Ellie's training has been awesome. She recently started bite work, and both of us found a new love in that! Her obedience is improving constantly as well, and we are planning to compete in her first show in one week. We are SO excited (and incredibly nervous). 

The only thing that I am having a really hard time with at this point is getting Ellie to focus on me when we train. She is such a busybody, and she's so distracted all of the time! It seems like she will look at anything BUT me, which is extremely irritating as she will sometimes miss cues or commands due to her lack of focus. I don't necessarily need her to stare at me the entire time we work, but I do need help to at least keep her engaged with me and what we're doing. 
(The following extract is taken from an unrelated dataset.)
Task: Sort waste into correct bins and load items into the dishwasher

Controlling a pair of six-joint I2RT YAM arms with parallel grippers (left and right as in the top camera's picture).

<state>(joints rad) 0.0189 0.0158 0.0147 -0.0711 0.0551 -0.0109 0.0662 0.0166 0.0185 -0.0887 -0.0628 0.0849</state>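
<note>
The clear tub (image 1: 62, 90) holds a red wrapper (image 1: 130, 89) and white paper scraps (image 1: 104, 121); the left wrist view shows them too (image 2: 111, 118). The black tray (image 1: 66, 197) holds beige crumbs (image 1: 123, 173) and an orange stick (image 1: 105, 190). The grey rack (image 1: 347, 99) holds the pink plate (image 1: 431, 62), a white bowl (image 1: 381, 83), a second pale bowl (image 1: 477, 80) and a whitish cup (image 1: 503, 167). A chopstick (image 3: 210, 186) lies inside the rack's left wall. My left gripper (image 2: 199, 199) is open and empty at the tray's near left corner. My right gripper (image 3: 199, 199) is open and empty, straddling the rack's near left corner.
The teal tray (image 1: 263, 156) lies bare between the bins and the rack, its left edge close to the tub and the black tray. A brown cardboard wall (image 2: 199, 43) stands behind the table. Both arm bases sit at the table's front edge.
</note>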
Does anyone have any suggestions? Y'all have been awesome with helping us out in the past- we owe the majority of our success this far to you guys. Thanks in advance!


----------



## Aizen (Jun 26, 2017)

A ball or toy she likes in your hand ? , im sure she will look at you, or maybe some snacks, same process, after a while, you put your hand in the same position but without snacks or toy, and perhaps she can show you the same level of attention... Just an idea, I'm sure there are much more qualified people than me to give you other ideas, but it might work... Good luck ^^


----------



## ausdland (Oct 21, 2015)

Whatever she wants most should be in your possession. Reward immediately when she makes eye contact and is engaged with you. Then extend. Then add distractions at a distance. My pup is the same way. Just takes a lot of work, consistency and repetition. Don't let her play with anything but you. Feed her by hand when her attention is on you. Train obedience in the morning or evening with food instead of meal. She'll work for you if she's hungry.


----------



## Nurse Bishop (Nov 20, 2016)

My Inga already knows thirty commands but must focus when being proofed in public . She just loves this crazy rubber pig. https://www.walmart.com/ip/Walmart-...75035&wl11=online&wl12=20711972&wl13=&veh=sem

Actually, this is her third one because she will chew holes in them, then they don't oink anymore. So I cut out the 'trachea' of the previous pig, the part that oinks, and blow it with my mouth. Works great and I still have both hands free.


----------



## dolf (Jan 22, 2015)

If she gets easily distracted, then start at a place where there aren't a lot of interesting thing for her(at home or at the back yard). Practise, don't bore her and reward immediately. When you are feeding her hold her bowl in your hand and give it to her when she isn't looking at the bowl, but she is looking at you. When you are practising basic commands(for example) make sure she is looking at you not at the toy/treat in your hand.


----------



## kaigsd (Jul 2, 2017)

My GSD is easily distracted aswell  lol


----------